Naive implementation of `softmax` computation requires to perform several passes on the whole input vector.
Vector loading from global memory (GPU DRAM) from each step is by far the operation bottleneck.

`softmax` `triton` tutorial assumes that the whole vector is small enough to be loaded in shared memory (`SRAM`).
That assumption fixes the issue but do not help us when it doesn't stand, aka what to do when the vector is too large for the `SRAM`?

In the case of `transformer` model, the `softmax` is applied to each row of a matrix of shape `(sequence length, sequence length)`.

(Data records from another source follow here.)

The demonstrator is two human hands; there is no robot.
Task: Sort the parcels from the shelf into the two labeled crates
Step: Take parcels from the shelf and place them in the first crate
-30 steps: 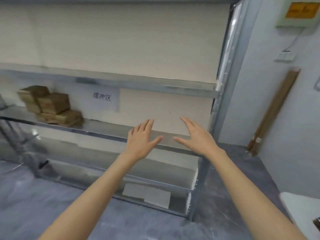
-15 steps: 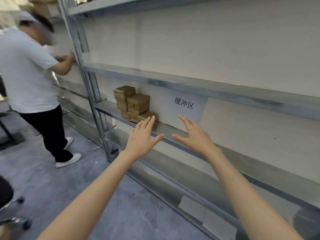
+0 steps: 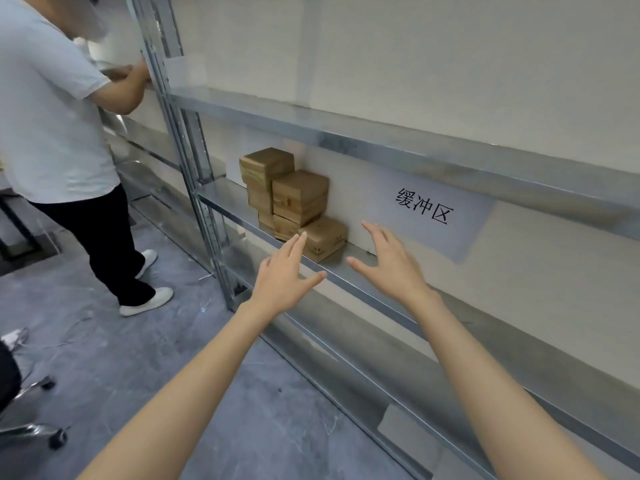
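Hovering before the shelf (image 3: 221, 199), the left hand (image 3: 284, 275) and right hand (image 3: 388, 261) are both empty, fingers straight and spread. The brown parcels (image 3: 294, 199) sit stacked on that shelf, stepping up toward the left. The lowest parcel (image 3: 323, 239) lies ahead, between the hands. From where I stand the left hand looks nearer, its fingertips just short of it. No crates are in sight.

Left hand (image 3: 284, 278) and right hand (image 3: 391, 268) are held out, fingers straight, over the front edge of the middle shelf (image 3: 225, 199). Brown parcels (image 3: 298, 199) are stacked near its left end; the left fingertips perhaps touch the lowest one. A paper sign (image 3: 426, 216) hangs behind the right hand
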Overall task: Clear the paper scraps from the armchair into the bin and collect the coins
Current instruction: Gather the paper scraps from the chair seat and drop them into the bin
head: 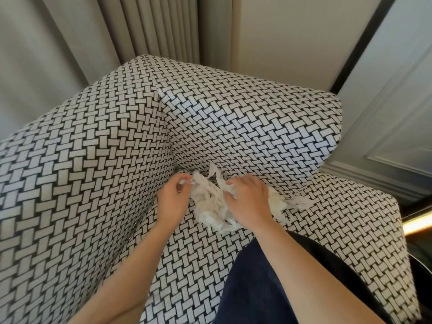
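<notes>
1. Paper scraps (211, 206) lie heaped on the armchair (187, 265) seat, at 12 o'clock by the backrest; none looks binned yet.
2. Left hand (173, 202) pinches scraps at the heap's 9 o'clock edge. Right hand (247, 202) curls into it at 3 o'clock.
3. No coins visible; collecting them remains.

I am looking down at a person's two bare hands, the left hand (173, 199) sitting at about seven o'clock from the frame's centre and the right hand (249, 203) at about five o'clock. Both forearms (304, 265) are showing uncovered all the way to the frame's lower edge. A fingernail on the left hand is appearing short and plain. At five o'clock, low in the view, a dark navy garment (252, 288) is showing as smooth, unpatterned cloth. I am not managing to tell which piece of clothing it is.
</notes>
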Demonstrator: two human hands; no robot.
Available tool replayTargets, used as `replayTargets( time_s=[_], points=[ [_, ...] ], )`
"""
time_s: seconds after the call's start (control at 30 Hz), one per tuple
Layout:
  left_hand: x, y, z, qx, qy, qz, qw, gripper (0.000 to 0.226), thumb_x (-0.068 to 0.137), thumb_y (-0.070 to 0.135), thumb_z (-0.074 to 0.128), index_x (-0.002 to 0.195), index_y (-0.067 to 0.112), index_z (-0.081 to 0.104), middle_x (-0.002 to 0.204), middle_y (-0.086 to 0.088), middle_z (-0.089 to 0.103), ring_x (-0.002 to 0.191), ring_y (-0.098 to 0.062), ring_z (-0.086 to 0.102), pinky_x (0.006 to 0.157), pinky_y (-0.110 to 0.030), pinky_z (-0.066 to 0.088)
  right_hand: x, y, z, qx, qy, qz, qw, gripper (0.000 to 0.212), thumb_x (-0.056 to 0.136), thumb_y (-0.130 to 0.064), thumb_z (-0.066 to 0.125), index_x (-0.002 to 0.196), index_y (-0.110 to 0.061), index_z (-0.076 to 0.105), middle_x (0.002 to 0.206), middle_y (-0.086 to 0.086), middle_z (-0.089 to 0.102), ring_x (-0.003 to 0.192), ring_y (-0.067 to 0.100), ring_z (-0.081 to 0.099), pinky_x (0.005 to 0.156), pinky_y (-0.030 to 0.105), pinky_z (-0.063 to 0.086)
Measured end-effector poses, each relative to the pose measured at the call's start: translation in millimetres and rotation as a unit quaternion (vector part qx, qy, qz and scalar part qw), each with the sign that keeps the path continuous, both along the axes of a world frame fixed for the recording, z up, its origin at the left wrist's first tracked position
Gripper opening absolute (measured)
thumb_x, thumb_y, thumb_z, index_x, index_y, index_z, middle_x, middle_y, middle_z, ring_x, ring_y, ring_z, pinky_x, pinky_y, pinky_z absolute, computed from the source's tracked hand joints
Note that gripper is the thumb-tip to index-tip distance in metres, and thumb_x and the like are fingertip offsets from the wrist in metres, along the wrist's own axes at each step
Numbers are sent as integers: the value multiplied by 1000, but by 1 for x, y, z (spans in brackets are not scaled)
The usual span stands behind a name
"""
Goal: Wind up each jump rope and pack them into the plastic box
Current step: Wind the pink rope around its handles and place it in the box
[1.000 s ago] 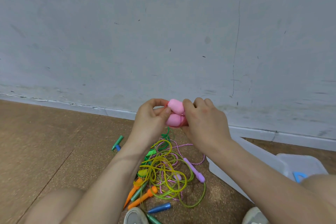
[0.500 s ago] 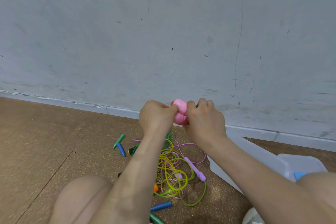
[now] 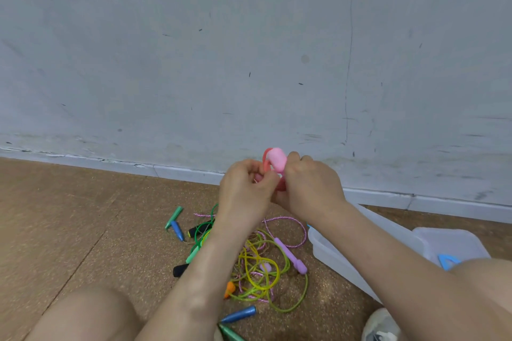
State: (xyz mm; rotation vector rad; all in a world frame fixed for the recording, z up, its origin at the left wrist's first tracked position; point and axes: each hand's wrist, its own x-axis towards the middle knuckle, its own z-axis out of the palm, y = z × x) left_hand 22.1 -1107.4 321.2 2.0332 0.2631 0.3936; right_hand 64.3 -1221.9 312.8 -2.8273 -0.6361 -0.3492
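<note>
My left hand (image 3: 246, 188) and my right hand (image 3: 310, 185) are raised together above the floor, both gripping a pink jump rope (image 3: 278, 159). Its pink handle end sticks up between my thumbs, with a red cord loop beside it. Below my hands lies a tangle of loose ropes (image 3: 263, 271) in yellow-green, pink and green, with a purple handle (image 3: 291, 256) among them. The translucent plastic box (image 3: 340, 260) stands on the floor at the right, partly hidden by my right forearm.
Green and blue handles (image 3: 175, 223) lie left of the tangle, black foam handles (image 3: 181, 270) and an orange one (image 3: 230, 288) near my left forearm. Another blue handle (image 3: 239, 314) lies near my knee. A grey wall (image 3: 249, 50) rises just behind. Cork floor (image 3: 69, 216) extends left.
My hands have turned the pink handles: earlier two pink ends showed side by side, now one stands up with a red cord loop beside it. My left knee has risen into view.
</note>
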Motion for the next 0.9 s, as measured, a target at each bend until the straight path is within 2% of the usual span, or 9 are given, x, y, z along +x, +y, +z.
replayTargets(
  time_s=[0.07,0.1,0.2,0.33,0.47,0.6,0.7,0.77,0.9],
  points=[
    [3,-3,11,191,17,26,981,38,87,38,55,61,10,51,59,-2,52,64,-27,47,57,-36,37,-4,2,2,0,-11,-20,1000,47,82,-52,57,104,-12,44,98,7,59,90,29,62,60,31,32],
    [3,-2,17,231,21,29,972,44,88,41,52,57,11,45,57,-5,48,65,-31,45,56,-36,35,-7,3,4,-2,-12,-19,1000,48,81,-53,57,103,-12,44,98,6,60,91,29,62,60,31,32],
    [6,4,25,214,44,3,976,52,87,43,55,50,12,37,48,-5,38,63,-34,44,51,-34,28,-10,4,3,-12,12,-12,1000,51,83,-56,57,105,-12,43,93,5,60,89,29,64,60,33,34],
    [-11,-8,16,240,-44,-49,968,52,85,43,51,49,11,31,50,-3,33,59,-27,41,52,-35,24,-3,4,-3,-18,5,-1,1000,32,87,-38,42,112,-17,42,74,-1,31,80,32,62,55,33,30],
    [-26,2,-1,183,-90,-93,975,42,80,37,51,54,6,41,56,-3,36,58,-20,40,54,-36,29,-8,-1,2,0,64,57,996,24,88,-28,46,90,-18,25,87,8,47,84,33,57,63,33,35],
    [-36,-4,1,209,-120,-101,965,41,85,35,50,52,16,33,57,3,31,56,-10,37,52,-26,21,0,-1,-8,31,123,33,991,19,77,-31,53,83,-17,40,84,8,58,83,35,60,61,31,35],
    [-49,-6,-2,270,-152,-138,941,39,85,27,51,54,25,27,59,9,26,55,-7,30,54,-22,17,-3,-1,-12,36,146,37,988,10,76,-23,52,78,-18,43,83,8,61,81,36,58,62,32,36],
    [-53,-4,-5,241,-155,-134,949,41,86,27,52,54,26,26,59,8,27,56,-6,31,53,-23,19,-7,-2,-7,23,152,33,988,9,78,-23,53,80,-17,46,89,10,64,83,35,58,63,32,37],
    [-41,-9,-10,3,-81,-26,996,43,89,38,57,55,13,48,58,4,45,58,-10,42,56,-28,32,-2,-10,9,99,199,10,975,33,72,-53,53,88,-24,55,85,0,67,81,24,63,64,31,49]
  ],
)
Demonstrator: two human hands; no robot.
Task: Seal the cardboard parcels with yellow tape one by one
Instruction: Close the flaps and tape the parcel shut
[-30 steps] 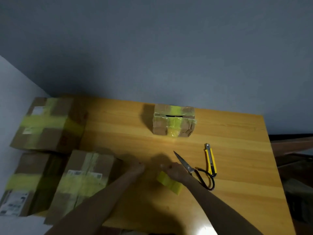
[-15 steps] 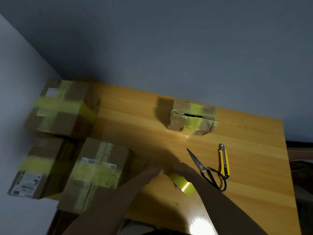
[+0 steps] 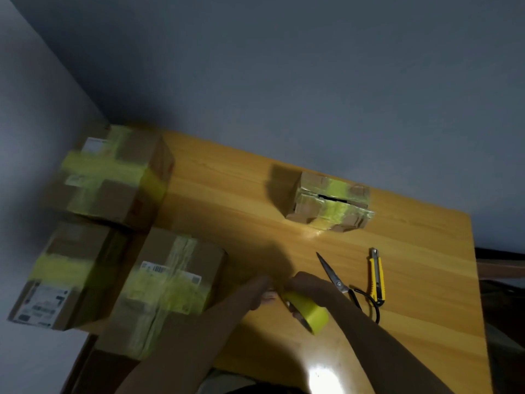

We will start with a naive approach and optimize it until we reach the flash attention approach.


## Problem setup

We name axis as in GEMM: M, N and K.
For more information: https://docs.nvidia.com/deeplearning/performance/dl-performance-matrix-multiplication/index.html

In [1]:
import numpy as np
from scipy.special import softmax

np.random.seed(456)

M, N, K = 12, 4, 16  # for simplification M and K are multiples of N
block_size_M, block_size_K = N, N

long_input_vec = np.random.random((M, K))
small_vec = np.random.random((K, N))

## Softmax computation

### Safe softmax

To avoid `FP16` or `FP32` overflow in `softmax` computation, it's usual to subtract to input vector its maximum value.
This operation has no effect on the final output outside numerical stability.
This is sometimes called `safe softmax` computation.

### Memory bottleneck

Computation of `safe softmax` on `PyTorch` requires multiple passes on the whole input vector if done manually:

* one pass to find the maximum value
* one pass to apply exponential operation to each value (numerator) and sum them (denominator)
* one pass to perform the division `numerator / denominator`

> because of the eager execution model, on `PyTorch` step 2 requires 2 passes.

In [2]:
expected_softmax = softmax(long_input_vec, axis=1)
expected_attention = expected_softmax @ small_vec

# 1st read
row_max = np.max(long_input_vec, axis=1)[:, None]
# 2nd read
input_safe = long_input_vec - row_max
softmax_numerator = np.exp(input_safe)
# 3rd read
softmax_denominator = np.sum(softmax_numerator, axis=1)[:, None]
# 4th read
naive_softmax = softmax_numerator / softmax_denominator
# final matmul (another read / write)
matmul_result = naive_softmax @ small_vec

assert np.allclose(naive_softmax, expected_softmax)
assert np.allclose(matmul_result, expected_attention)

## Online softmax

In their paper [Online normalizer calculation for softmax](https://arxiv.org/pdf/1805.02867.pdf), *M. Milakov & Al.* show an approach which makes parallelization possible by computing `softmax` progressively.
Basically, we load the input vector in small blocks (adapted to the size of the `SRAM`) and compute 2 statistics in a single pass:

* the maximum value
* the denominator

The achievement lies in the fact that you are supposed to know the maximum value of the vector to compute the denominator.
At each step, our knowledge of the maximum value may evolve (we may meet a value bigger than our precedent maximum).
When it happens, we just adjust the result of our computation of the precedent step.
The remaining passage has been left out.